Financial planners, banks and funds are launching programs and special forums specifically for women, such as VicSuper’s five-week Super Woman Money Program, which has had 12,000 participants in about three years. Asked whether she thinks the tilt towards better communication is working as intended, Wood says interest in super is increasing, partly because the account sizes are becoming more significant but also because of increased public commentary around it – particularly the gender gap.
She warns that the industry must exercise some care that it doesn’t make it all sound so impossible [to close the gap] that you stop people taking action and actually deter them from getting involved.
“There have been times when the line is, ‘You need a million dollars or you’re done,’” Wood says. “We’re constantly going back out saying you don’t need a million dollars to make a big difference to your income in retirement through adding super to the age pension…Even by adding $70,000, you can make a difference topping up your age pension.”
A fine line
She also says there is a fine line to tread in educating and empowering women without making them feel guilty, or that they have failed, or that they’re not smart enough because they don’t understand the system.
As one fund with a majority of women members found out last year, it can be tricky. In late 2017, it was revealed in the media that a comedienne’s Melbourne Fringe Festival show lampooning women and superannuation had been prompted by some well-intentioned but misguided tips from VicSuper about how women could take responsibility for improving their super situation.

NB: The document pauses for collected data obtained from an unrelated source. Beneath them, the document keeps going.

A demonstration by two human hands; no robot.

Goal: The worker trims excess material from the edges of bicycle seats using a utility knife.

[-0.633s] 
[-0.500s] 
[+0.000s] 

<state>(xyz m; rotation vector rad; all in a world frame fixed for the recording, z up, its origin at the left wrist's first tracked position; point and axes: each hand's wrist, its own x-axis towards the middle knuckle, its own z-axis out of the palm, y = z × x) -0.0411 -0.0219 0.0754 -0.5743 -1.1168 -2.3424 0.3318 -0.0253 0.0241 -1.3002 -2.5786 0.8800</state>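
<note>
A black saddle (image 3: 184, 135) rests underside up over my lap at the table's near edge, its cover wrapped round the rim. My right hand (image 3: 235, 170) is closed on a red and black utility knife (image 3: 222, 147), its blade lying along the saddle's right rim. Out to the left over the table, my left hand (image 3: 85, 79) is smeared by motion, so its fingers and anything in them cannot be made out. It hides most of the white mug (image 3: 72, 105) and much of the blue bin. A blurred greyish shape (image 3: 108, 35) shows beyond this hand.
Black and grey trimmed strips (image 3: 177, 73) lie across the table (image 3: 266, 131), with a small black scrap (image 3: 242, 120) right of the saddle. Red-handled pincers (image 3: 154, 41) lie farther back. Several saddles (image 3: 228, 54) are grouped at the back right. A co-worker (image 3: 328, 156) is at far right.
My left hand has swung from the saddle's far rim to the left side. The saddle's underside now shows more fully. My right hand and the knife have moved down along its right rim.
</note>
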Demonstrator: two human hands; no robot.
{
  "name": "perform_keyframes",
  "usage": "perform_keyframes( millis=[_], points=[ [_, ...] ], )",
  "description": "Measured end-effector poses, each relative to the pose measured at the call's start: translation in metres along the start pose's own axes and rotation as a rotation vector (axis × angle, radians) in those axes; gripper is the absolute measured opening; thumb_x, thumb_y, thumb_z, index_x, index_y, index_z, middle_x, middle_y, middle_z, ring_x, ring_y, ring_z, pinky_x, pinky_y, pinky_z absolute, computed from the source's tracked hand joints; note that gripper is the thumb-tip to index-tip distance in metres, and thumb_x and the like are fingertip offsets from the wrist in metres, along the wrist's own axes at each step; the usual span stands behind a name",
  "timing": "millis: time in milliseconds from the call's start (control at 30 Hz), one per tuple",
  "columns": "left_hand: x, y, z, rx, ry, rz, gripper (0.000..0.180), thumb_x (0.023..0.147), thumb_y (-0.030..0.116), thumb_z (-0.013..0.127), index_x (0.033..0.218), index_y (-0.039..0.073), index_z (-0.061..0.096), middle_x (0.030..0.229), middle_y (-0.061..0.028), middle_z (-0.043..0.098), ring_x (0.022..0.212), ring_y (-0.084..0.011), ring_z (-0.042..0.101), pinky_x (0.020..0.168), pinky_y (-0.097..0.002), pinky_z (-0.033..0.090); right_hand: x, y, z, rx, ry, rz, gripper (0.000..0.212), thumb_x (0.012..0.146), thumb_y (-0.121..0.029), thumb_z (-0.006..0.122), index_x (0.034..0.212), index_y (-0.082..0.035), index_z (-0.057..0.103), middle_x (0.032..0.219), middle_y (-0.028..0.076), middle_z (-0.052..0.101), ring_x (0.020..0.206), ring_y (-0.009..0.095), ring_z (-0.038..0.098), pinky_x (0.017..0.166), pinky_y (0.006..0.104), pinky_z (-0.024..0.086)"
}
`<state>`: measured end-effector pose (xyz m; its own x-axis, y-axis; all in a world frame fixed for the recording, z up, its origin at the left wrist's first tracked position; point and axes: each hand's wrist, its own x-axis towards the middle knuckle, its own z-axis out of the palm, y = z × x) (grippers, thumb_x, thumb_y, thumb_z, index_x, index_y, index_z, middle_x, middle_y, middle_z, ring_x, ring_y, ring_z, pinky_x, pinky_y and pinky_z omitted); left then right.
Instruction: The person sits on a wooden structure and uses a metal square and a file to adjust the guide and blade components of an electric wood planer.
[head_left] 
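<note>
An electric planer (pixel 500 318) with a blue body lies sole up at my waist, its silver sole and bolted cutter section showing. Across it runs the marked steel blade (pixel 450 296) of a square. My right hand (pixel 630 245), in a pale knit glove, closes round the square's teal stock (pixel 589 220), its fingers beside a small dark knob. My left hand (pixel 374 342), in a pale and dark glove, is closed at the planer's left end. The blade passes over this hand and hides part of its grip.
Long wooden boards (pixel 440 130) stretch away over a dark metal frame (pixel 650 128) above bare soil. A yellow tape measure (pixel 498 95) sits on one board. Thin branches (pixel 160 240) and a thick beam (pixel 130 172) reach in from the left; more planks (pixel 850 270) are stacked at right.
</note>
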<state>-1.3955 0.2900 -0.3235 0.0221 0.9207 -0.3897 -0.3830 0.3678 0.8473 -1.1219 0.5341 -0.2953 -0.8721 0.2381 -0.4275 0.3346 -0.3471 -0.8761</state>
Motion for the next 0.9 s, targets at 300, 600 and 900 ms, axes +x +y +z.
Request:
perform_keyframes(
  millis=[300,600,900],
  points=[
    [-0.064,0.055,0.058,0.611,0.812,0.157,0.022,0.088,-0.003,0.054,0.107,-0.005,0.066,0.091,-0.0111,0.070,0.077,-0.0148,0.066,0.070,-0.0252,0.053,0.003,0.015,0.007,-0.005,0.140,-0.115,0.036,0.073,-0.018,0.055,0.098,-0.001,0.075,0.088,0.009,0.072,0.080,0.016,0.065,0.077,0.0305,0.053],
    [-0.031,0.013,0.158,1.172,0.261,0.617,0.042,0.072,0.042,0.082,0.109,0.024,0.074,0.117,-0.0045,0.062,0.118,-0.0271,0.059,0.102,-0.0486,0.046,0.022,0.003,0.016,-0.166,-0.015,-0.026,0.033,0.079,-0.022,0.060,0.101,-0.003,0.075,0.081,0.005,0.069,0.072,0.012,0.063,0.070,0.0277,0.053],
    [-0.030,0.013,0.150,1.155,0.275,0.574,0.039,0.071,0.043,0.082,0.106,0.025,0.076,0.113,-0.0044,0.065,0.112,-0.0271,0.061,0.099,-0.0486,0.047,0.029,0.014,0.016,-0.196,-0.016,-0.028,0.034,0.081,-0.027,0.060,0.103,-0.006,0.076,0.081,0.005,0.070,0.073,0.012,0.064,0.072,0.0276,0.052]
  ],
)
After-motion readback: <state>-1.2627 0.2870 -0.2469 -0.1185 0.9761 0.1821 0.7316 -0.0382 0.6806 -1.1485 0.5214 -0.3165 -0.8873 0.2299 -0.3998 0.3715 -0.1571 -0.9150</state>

The show’s creator, Elizabeth Davie, said at the time that the tips made her feel like it was her attitude that was stopping her from having a bigger super balance.
What the incident reveals is that the industry, including funds and advisers, should be collaborating to share information about how to maximise women’s engagement at both the accumulation and post-retirement stages.
Sara Daymond, executive manager of marketing, insights and experience at VicSuper, says the fund has done an enormous amount of work on how to help women feel more comfortable and in control of their super. The Super Woman Money Program was developed as a direct response to the findings.
“In talking to women, often they’d say, ‘We didn’t even want to ring the contact centre because we didn’t want to show that we didn’t have the knowledge [about their own super],” Daymond says. “What we’ve found is that women, in particular, like communities; they like to feel supported and also learn from each other. So what’s been particularly successful is online forums where they can share information, or [them] coming in and talking with various financial experts we bring in and learning from each other.”
“There was an enormous sense of relief we found with women when they came in and recognised that they weren’t the only one.”